▶ **WORK TO BE COMPLETED**:
Could you count the lines in the listing that include the word "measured"? Give only the number.

▶ **RECORDED DATA**:
--------------------

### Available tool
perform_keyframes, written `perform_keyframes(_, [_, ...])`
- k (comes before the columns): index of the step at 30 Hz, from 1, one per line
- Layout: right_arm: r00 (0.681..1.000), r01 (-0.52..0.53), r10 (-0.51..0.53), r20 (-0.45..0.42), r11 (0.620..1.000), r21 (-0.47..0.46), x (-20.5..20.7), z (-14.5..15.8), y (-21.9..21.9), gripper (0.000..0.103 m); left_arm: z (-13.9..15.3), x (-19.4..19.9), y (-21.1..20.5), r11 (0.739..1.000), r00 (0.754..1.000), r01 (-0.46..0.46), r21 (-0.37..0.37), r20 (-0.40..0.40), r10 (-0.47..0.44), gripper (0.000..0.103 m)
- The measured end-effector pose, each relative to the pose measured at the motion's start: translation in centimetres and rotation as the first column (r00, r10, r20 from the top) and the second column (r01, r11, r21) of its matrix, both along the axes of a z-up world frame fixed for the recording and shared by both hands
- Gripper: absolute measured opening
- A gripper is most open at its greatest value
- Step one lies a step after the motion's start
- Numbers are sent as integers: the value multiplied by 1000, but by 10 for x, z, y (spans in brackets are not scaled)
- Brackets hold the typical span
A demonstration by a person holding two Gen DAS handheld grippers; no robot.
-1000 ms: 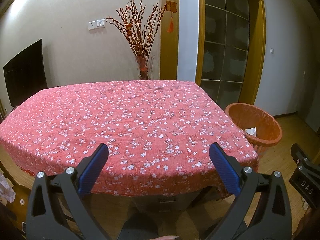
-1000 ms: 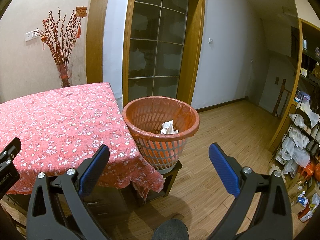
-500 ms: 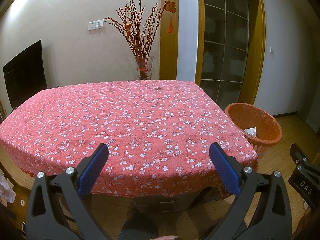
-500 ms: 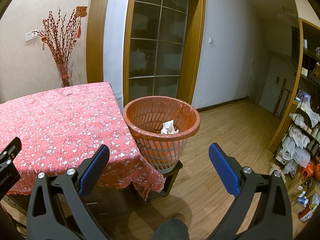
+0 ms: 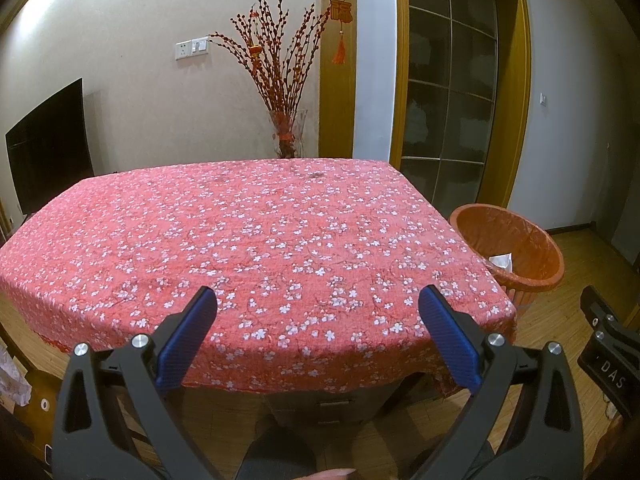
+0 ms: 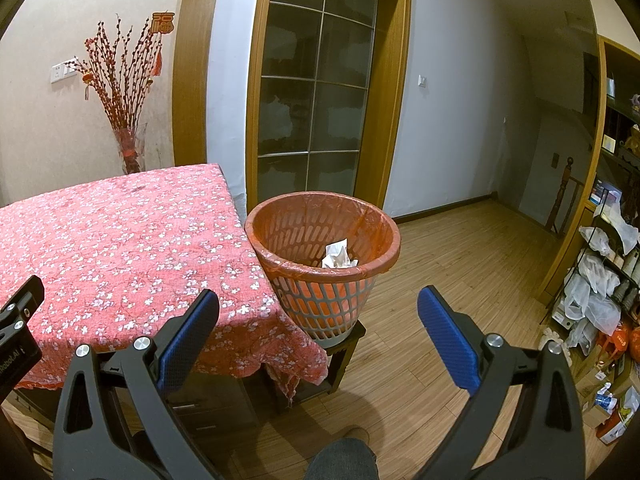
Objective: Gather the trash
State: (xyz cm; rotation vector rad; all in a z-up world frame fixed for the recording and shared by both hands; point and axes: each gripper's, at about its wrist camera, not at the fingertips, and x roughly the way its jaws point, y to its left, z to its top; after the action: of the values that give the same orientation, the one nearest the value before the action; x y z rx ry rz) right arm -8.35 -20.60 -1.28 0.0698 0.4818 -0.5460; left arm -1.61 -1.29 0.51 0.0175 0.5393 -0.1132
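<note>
Left gripper [image 5: 318, 334] and right gripper [image 6: 318, 334] spread wide, empty. White crumpled paper [image 6: 339, 256] inside orange bin [image 6: 280, 208] beside table [image 6: 100, 232].

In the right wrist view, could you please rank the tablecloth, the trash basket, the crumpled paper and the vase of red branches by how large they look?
1. tablecloth
2. trash basket
3. vase of red branches, which stands farther back, so its place after the basket is unsure
4. crumpled paper, lying inside the basket
</note>
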Motion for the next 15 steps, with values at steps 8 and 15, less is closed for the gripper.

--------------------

▶ **SOLVED PROBLEM**:
2